Suaranusantara.com- Bank Indonesia mendapat pujian dari Anggota Komisi XI DPR RI, Harris Turino, atas langkah taktis yang dinilai efektif menjaga kestabilan nilai tukar rupiah.
Menurutnya, pergerakan BI layak diapresiasi karena mampu mengendalikan nilai tukar agar tetap dalam kisaran wajar, yakni di sekitar Rp16.700, di tengah gejolak global pascalibur panjang dan pengaruh kebijakan tarif dari Presiden Amerika Serikat Donald Trump.
Dalam kunjungan reses Komisi XI DPR ke Kantor Perwakilan BI Provinsi Jawa Tengah di Semarang pada Senin (14/4/2025), Harris menyebut bahwa BI telah bergerak cepat bahkan sebelum pasar domestik kembali aktif.
Saat rupiah tertekan hingga menyentuh Rp17.380 di pasar internasional, BI segera melakukan intervensi melalui instrumen NDF di sejumlah pasar internasional seperti Singapura, Hong Kong, dan New York.
Ia menambahkan bahwa intervensi ini mampu menurunkan nilai tukar menjadi Rp16.900. Ketika pasar dalam negeri kembali dibuka, BI kembali masuk lewat pasar spot dengan volume besar, yang akhirnya menstabilkan rupiah di level Rp16.700. Stabilitas tersebut dinilai memberikan rasa percaya diri bagi investor dan pelaku pasar keuangan.

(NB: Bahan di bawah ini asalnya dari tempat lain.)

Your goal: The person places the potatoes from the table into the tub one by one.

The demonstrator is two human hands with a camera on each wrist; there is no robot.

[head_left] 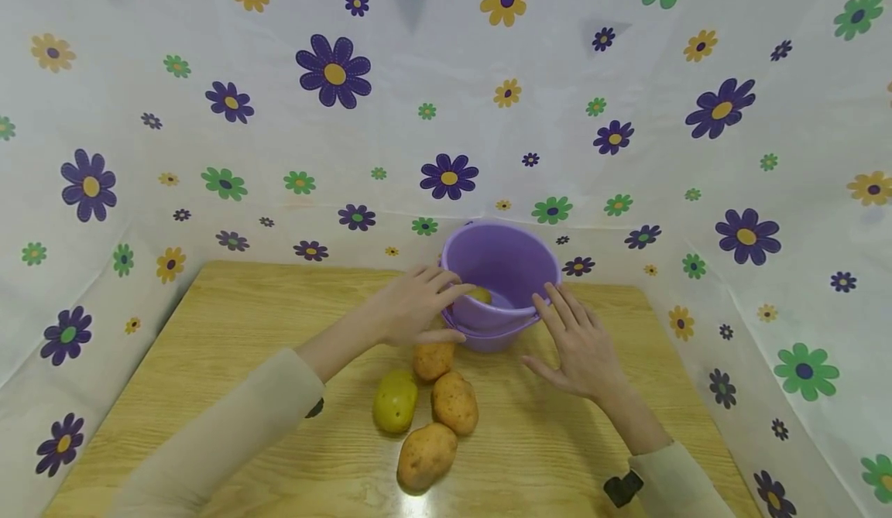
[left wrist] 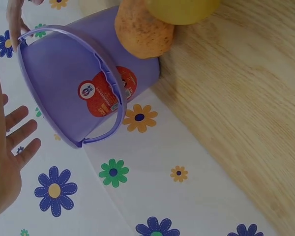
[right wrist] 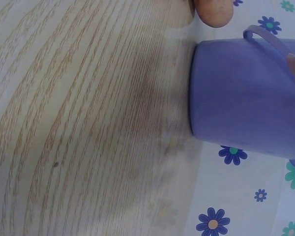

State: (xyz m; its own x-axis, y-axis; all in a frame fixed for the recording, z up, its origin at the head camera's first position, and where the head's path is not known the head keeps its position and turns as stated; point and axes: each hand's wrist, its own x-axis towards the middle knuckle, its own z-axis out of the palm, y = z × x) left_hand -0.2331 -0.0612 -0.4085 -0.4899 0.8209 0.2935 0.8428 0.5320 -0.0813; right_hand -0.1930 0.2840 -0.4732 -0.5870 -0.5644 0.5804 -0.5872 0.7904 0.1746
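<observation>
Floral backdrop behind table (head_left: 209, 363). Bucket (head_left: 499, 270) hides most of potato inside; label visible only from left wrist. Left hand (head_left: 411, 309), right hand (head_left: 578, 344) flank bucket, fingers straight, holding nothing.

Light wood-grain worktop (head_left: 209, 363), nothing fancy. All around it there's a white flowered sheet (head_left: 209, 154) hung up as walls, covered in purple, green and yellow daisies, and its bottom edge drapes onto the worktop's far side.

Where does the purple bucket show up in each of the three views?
Head: bucket at centre, at the table's far edge, between both hands.
Left wrist: upper left, handle and red label facing the camera.
Right wrist: right edge, seen side-on.
Shared landmark: the brown potato touching the bucket's base.
</observation>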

“Dan ketika pasar Jakarta buka dengan volume cukup besar, BI juga masuk di pasar spot. Akibatnya adalah kita tahu mata uang rupiah terjaga di level di bawah Rp17.000. Ini yang satu angka psikologis kan. Nah ini juga memberikan kepercayaan kepada para pelaku di pasar modal, di saham,” jelas Legislator yang membidangi sektor keuangan dan perbankan tersebut.

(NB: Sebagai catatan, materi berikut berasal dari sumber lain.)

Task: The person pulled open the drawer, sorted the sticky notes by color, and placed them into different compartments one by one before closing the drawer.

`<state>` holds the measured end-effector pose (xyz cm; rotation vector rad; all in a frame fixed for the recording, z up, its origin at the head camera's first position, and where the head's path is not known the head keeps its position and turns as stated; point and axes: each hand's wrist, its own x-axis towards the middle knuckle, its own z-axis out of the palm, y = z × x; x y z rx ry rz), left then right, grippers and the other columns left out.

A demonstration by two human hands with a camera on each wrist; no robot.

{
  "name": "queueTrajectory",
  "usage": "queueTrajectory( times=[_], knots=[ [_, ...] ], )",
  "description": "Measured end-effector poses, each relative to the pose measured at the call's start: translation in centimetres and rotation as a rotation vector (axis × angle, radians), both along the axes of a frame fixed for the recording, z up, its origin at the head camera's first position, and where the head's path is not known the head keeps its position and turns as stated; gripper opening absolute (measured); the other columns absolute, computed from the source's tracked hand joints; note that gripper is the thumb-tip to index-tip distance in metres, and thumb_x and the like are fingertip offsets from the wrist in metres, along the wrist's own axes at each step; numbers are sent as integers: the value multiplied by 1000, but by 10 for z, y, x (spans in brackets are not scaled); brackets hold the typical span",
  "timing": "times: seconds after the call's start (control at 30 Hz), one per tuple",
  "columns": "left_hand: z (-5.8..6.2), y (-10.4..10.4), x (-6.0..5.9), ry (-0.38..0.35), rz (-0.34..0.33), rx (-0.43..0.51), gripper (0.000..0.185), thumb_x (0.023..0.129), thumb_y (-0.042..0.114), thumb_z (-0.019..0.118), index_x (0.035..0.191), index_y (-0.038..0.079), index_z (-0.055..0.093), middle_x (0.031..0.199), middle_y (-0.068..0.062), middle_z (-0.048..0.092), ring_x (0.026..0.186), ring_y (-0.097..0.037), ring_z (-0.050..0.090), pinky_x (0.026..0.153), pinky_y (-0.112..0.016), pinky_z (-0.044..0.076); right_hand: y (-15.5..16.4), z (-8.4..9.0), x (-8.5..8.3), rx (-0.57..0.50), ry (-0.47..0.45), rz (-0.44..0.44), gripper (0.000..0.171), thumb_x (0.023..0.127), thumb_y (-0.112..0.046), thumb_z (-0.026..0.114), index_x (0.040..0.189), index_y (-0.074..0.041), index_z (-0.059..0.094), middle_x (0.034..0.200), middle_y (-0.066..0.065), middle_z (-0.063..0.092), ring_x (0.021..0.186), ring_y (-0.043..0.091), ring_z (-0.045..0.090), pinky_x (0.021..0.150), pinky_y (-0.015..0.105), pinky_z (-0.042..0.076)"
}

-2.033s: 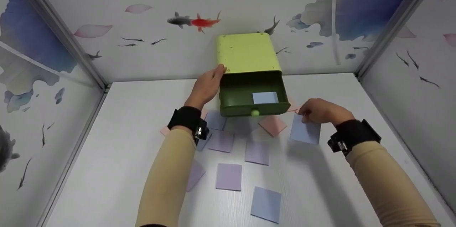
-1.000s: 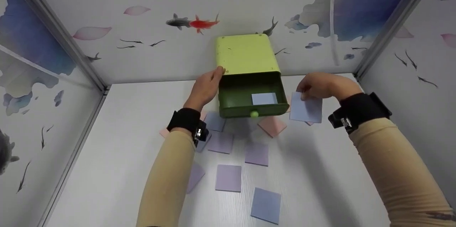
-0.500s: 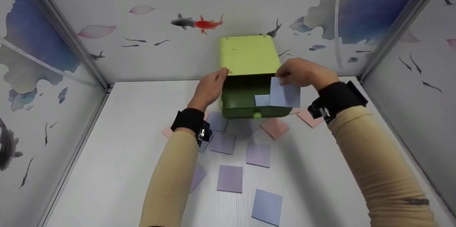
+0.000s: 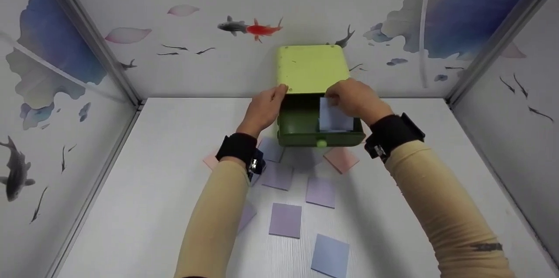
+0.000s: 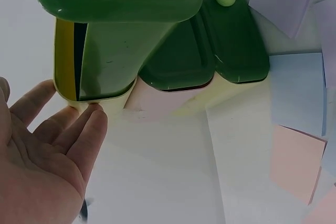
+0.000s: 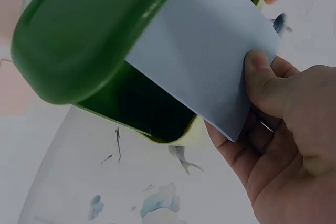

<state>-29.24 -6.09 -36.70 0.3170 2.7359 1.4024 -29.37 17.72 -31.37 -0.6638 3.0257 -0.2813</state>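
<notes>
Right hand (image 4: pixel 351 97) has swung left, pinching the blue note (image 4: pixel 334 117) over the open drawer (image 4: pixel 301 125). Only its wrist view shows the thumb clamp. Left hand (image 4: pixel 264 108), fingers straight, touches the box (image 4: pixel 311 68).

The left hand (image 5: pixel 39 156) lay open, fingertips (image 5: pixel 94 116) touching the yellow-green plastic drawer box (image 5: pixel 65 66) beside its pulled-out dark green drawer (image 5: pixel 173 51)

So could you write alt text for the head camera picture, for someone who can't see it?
A person's right hand lowers a pale blue paper square into the open dark green drawer of a small light green box, while the left hand rests against the box's side. More lilac, blue and pink squares lie scattered on the white table.
</notes>
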Motion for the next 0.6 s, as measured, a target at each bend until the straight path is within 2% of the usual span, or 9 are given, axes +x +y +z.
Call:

Meskipun IHSG sempat anjlok hingga minus 9,19 persen pada menit pertama pembukaan perdagangan, tetapi kondisi tersebut membaik dalam 30 menit berikutnya dan ditutup dengan koreksi yang lebih terkendali, yakni sekitar 7 persen. Harris menyebutkan bahwa langkah BI memberi kepercayaan kepada investor bahwa dampak kebijakan tarif AS terhadap Indonesia tidak akan terlalu besar.
Harris juga menekankan bahwa struktur ekonomi Indonesia yang relatif tertutup memberikan keuntungan tersendiri. Dengan volume perdagangan internasional yang hanya sekitar 39-41 persen terhadap PDB, Indonesia tidak terlalu rentan terhadap guncangan eksternal. Bandingkan dengan beberapa negara lain yang memiliki volume perdagangan terhadap PDB yang jauh lebih tinggi dibandingkan Indonesia, yaitu Singapura sebesar 326 persen atau Vietnam sebesar 216 persen,
Lebih lanjut, Harris mengingatkan bahwa setelah kestabilan tercapai, BI tidak perlu terus-terusan melakukan intervensi agar nilai tukar tidak menjadi terlalu kuat.
“Ya untuk perang dagang tentu Indonesia sudah imun ya. Tapi seperti tadi saya katakan bahwa volume perdagangan Indonesia ke Amerika hanya 10 persen. Ya dibandingkan dengan (ekspor) ke China 21 persen. Nah apa sih peranan BI? Ya tentu menjaga kestabilan mata uang. Ya salah satunya lewat intervensi. Nah ketika sudah stabil di 16.700, BI tidak boleh terus-terusan intervensi. Nanti akibatnya rupiah terlalu kuat dan kita tahu dampaknya kalau rupiah terlalu kuat juga tidak bagus untuk ekspor,” pungkas Politisi Fraksi PDI-Perjuangan ini.